● Problem description: Lines after the one containing "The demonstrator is" are to be omitted; print exactly each line from the start of the records up to and including it.

● Source data:
....
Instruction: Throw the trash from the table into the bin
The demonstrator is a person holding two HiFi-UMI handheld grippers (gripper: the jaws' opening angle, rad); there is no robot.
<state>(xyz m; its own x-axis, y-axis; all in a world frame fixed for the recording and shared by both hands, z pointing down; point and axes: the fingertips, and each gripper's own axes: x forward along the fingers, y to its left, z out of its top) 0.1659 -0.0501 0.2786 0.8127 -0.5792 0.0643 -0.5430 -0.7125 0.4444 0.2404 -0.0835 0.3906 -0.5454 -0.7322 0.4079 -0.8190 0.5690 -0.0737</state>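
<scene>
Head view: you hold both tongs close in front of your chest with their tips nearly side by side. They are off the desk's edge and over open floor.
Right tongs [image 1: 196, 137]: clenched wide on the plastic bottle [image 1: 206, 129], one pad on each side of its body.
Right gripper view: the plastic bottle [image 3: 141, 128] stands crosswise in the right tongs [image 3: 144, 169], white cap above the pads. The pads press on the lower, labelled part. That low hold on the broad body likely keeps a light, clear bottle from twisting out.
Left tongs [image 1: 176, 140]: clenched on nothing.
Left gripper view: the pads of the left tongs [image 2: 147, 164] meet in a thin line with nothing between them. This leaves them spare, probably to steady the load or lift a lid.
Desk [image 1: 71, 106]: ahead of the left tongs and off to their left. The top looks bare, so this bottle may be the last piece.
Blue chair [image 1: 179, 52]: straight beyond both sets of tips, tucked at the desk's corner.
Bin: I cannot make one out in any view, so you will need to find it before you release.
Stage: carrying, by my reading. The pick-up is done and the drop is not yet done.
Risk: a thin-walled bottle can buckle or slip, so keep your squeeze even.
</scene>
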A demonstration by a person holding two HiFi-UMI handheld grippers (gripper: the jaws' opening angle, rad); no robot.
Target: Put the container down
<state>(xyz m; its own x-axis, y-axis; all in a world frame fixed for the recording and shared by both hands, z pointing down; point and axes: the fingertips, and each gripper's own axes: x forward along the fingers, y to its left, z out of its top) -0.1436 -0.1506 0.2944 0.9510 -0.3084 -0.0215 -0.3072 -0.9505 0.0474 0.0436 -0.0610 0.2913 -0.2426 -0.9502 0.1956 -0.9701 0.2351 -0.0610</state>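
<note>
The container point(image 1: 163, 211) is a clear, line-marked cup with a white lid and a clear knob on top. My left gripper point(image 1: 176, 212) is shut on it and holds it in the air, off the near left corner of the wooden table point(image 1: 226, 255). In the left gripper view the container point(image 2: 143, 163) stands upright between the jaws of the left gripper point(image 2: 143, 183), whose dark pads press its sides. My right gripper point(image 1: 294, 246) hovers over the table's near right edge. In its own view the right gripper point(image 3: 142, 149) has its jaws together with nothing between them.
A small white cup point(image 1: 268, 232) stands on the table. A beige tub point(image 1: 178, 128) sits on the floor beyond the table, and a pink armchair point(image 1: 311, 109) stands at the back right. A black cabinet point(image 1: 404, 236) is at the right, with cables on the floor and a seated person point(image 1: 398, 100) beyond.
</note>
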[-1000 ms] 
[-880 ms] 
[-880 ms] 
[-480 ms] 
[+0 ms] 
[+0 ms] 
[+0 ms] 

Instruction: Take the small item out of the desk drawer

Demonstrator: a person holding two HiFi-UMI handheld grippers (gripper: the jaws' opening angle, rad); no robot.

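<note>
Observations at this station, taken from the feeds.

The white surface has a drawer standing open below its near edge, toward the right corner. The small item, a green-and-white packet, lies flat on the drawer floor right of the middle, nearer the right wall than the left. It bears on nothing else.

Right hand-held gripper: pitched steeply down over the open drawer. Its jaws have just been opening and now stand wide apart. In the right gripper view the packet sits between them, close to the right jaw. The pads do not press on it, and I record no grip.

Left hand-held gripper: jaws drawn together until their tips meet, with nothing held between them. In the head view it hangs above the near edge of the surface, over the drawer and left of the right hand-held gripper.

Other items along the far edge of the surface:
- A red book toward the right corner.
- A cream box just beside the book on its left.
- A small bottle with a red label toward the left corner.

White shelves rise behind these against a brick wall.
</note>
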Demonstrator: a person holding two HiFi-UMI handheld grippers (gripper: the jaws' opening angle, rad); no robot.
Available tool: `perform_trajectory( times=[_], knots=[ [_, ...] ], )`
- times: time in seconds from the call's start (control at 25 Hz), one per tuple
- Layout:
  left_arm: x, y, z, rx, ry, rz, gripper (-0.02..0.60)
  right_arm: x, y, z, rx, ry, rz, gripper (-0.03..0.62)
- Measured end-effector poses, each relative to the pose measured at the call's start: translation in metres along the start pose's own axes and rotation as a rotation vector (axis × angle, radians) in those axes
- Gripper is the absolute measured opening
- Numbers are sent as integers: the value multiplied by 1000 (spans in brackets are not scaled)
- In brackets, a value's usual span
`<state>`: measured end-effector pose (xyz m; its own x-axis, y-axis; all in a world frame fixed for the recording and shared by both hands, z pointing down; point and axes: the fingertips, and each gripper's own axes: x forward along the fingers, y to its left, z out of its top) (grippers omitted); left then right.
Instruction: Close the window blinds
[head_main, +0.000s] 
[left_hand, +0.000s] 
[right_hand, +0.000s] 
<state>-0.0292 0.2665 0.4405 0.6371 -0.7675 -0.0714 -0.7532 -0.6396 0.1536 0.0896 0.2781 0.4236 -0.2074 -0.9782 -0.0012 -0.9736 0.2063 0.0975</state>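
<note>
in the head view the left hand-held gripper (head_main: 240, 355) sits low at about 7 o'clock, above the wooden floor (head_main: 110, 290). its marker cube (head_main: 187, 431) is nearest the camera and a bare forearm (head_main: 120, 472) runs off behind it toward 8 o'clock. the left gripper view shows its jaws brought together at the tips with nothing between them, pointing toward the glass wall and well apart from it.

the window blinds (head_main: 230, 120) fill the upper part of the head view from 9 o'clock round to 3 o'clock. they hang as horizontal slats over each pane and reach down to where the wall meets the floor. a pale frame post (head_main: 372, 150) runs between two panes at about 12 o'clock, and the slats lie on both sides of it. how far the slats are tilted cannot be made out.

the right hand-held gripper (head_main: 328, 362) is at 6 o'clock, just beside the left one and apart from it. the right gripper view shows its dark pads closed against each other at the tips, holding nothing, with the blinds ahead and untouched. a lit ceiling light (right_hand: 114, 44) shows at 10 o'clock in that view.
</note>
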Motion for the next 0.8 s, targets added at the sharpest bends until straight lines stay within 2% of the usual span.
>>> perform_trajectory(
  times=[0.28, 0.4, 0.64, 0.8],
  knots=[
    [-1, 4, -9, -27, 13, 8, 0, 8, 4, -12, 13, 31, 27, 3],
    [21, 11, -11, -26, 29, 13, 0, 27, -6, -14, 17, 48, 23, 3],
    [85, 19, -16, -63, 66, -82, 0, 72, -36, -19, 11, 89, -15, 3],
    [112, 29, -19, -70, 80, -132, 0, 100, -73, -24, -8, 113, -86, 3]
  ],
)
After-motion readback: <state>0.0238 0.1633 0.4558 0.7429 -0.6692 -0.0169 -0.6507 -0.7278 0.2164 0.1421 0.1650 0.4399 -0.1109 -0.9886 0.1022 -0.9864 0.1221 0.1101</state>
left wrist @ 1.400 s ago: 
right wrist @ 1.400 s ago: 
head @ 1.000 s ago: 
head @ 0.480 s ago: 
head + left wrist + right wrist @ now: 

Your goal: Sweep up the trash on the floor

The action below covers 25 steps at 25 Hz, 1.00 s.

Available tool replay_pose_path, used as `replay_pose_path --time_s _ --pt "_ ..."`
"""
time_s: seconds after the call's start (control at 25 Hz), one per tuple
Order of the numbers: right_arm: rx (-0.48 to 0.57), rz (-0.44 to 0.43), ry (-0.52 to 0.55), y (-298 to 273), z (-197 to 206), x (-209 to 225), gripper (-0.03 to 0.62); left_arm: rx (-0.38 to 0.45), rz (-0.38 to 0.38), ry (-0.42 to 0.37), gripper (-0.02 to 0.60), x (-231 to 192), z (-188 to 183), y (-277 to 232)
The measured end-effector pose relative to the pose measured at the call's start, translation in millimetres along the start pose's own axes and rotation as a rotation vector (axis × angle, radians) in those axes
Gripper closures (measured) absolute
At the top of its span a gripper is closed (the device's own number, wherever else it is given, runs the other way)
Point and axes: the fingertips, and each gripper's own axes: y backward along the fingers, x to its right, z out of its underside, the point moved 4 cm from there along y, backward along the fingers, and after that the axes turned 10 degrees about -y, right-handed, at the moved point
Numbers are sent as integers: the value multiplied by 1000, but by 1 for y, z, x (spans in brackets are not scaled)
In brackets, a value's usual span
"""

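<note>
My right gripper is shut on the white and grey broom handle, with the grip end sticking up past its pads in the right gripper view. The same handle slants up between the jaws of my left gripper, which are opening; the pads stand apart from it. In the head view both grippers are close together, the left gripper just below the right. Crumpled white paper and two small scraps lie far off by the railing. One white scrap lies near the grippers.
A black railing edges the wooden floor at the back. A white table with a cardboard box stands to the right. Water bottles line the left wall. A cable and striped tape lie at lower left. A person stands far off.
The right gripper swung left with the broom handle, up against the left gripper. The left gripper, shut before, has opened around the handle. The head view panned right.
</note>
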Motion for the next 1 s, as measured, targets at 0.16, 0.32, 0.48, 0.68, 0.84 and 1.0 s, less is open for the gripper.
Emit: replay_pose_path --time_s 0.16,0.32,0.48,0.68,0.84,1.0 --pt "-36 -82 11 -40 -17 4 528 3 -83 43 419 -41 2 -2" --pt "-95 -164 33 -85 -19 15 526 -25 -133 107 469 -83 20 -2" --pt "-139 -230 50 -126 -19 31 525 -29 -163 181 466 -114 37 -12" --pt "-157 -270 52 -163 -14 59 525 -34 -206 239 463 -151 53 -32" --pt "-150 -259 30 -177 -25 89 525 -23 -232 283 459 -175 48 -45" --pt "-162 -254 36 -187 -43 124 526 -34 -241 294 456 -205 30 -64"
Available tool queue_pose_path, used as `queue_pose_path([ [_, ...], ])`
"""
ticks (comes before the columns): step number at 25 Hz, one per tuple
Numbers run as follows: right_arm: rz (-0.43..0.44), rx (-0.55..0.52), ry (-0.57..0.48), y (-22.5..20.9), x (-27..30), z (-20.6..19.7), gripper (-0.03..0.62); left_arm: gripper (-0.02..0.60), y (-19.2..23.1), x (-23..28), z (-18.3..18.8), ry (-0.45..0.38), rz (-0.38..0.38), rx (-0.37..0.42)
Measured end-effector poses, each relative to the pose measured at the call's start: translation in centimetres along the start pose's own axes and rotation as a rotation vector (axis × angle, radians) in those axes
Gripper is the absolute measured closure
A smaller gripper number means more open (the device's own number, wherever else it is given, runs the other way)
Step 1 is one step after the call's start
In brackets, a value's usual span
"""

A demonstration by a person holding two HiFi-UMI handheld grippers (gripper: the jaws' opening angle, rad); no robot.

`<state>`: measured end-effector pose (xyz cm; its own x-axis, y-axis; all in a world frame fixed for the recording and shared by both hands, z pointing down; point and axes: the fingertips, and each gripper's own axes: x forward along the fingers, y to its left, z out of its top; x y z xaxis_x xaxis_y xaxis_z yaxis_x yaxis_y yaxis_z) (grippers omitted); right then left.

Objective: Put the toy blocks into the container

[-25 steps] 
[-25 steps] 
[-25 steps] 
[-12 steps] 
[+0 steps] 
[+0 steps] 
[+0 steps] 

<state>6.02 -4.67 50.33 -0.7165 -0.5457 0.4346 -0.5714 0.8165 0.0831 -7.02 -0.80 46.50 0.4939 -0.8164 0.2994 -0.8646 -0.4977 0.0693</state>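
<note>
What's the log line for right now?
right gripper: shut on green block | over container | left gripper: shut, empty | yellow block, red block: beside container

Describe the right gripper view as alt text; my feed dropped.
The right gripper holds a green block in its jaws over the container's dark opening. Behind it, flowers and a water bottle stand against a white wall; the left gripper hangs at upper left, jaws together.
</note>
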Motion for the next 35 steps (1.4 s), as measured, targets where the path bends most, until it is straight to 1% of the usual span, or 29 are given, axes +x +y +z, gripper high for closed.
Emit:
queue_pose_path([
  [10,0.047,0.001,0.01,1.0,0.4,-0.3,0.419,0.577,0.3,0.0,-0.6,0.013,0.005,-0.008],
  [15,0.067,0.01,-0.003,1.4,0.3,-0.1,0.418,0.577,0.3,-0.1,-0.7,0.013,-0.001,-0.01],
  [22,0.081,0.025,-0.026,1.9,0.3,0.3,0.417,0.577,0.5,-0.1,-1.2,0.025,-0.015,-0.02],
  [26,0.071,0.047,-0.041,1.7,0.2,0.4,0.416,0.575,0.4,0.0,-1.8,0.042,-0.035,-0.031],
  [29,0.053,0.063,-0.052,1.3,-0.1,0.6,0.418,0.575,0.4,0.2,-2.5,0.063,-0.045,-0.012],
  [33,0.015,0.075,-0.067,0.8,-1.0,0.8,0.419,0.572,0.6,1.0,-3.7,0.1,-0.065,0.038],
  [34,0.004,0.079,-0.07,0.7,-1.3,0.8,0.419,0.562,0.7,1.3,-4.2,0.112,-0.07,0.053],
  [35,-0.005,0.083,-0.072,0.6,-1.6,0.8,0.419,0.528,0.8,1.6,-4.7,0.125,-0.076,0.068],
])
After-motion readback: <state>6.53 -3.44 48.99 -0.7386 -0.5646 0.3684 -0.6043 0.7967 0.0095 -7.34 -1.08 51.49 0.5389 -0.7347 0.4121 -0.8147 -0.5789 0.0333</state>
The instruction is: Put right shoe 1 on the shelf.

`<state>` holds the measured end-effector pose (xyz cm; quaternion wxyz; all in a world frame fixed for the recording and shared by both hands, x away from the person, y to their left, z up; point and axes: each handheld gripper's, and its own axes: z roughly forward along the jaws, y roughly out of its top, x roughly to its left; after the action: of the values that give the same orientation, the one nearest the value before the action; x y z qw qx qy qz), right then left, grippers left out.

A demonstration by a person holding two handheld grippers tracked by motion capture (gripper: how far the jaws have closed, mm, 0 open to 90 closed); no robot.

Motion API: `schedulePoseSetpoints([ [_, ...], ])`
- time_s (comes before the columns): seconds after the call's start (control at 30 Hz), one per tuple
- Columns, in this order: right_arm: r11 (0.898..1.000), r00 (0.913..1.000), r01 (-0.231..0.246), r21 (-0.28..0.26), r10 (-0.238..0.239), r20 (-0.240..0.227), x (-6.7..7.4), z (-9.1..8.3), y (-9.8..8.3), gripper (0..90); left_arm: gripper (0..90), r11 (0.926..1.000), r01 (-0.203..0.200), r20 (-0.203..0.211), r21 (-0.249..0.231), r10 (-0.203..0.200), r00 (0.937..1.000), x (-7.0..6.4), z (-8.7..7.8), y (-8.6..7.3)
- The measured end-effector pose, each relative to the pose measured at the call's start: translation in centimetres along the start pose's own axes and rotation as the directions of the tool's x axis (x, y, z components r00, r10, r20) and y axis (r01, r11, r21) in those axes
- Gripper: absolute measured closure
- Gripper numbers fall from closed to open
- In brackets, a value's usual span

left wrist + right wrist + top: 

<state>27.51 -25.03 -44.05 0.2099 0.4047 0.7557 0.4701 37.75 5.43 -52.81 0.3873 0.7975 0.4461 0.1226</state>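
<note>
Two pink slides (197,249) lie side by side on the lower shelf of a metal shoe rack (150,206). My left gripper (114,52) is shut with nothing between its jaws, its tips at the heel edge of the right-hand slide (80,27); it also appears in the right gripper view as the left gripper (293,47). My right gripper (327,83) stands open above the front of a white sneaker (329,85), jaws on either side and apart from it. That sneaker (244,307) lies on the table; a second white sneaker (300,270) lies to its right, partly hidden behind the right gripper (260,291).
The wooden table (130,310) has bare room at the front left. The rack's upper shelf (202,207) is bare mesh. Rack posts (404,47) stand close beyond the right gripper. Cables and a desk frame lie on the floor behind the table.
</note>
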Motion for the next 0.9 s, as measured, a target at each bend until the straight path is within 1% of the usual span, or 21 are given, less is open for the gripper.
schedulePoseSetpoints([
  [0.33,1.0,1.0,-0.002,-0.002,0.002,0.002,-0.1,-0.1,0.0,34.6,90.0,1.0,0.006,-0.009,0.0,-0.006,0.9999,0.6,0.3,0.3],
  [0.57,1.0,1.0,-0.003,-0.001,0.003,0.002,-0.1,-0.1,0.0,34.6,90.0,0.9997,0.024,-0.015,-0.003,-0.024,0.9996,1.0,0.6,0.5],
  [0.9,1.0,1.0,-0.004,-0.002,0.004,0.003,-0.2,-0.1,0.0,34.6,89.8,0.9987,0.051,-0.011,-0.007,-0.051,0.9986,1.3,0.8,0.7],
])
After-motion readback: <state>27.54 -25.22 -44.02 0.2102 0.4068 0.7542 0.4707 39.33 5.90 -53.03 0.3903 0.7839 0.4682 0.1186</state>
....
● Finished task:
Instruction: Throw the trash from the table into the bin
The demonstrator is a person holding two HiFi-UMI handheld grippers (gripper: the jaws' opening angle, rad); there is no robot.

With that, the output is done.